The only way this inner change is possible is through meditation. Meditation steps out of the confused cognitive mind and allows us to see ourselves and the world around us more clearly. The mind is the lens through which we view the world. When the lens is distorted by greed or blurred by anger or hatred, we observe a misrepresentation of reality. When ignorance is present in large amounts, it is like looking through the lens into darkness with no source of light to illuminate the way things really are. In this way, we stumble through life always running into sources of suffering for ourselves and others without ever understanding why. Meditation allows us to systematically become aware of these impurities of mind, accept them, understand them, and then slowly let them go. It also cultivates empathy, compassion, understanding and a realization that we are all human beings experiencing suffering and just trying to be happy. We are all indelibly interconnected and only through caring for each other and the world around us will we ever live in peace and harmony. But it starts with us. It starts with you. People often believe that you have to do some grand thing or be someone exceptional to change the world. But the reality is, we change the world every day just by existing in it. The way you treat every person you come into contact: your family, friends, significant others, coworkers, strangers in traffic, and even the people you dislike, has ripple effects that you will never grasp. Its up to you whether those are positive or negative ripples. Don’t underestimate your power to shape the world at large by shaping the world around you. Through the power of meditation and mindfulness we can exercise patience and understanding in the face of all the difficulties that we experience in our daily lives. As MLK once said, “Darkness cannot drive out darkness, only light can do that. Hate cannot drive out hate, only love can do that.” We have to stop focusing on the impossible task of trying to change others, and face the forces of darkness within us. Only then can we work to overcome them and discover the light within each of us and let our best selves shine through.  This is the most effective way to “be the change you wish to see in the world”.
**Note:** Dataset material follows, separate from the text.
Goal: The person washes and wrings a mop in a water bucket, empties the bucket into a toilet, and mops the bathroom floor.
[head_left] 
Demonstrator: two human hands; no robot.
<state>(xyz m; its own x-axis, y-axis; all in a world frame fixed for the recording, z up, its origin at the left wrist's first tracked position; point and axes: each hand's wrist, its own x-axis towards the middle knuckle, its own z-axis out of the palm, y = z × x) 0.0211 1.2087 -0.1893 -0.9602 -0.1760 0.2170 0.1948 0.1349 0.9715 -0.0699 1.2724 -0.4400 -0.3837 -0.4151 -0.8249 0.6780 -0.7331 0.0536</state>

Soooo…those are some of my thoughts about the temple and meditation and why I think both of them are pretty great. The temple is not perfect, but I also don’t believe that a perfect place exists. Running around seeking out the perfect set of circumstances is a fool’s errand and wouldn’t lead me to any deepening peace. I connect with the people and the mission of this temple and my meditation hasn’t been near as good at any other place, so that is good enough for me. Hopefully, my little ramblings didn’t come off as too preachy, but I’m sure it might have to some of you. Ultimately, if even one of you is inspired to meditate or if this plants the seed for you to look into it later down the road, any amount of misunderstanding is worth it. Also if you need more scientific proof that meditation benefits the body and strengthens the brain, just google the scientific/health benefits of meditation. Well, I think I better wrap it up here with some resources for your further exploration. At the very least, I hope you enjoyed reading and learned a few things about the life of a monk, Buddhism and meditation. And as a gift for those of you who have read this far, here are some pictures! 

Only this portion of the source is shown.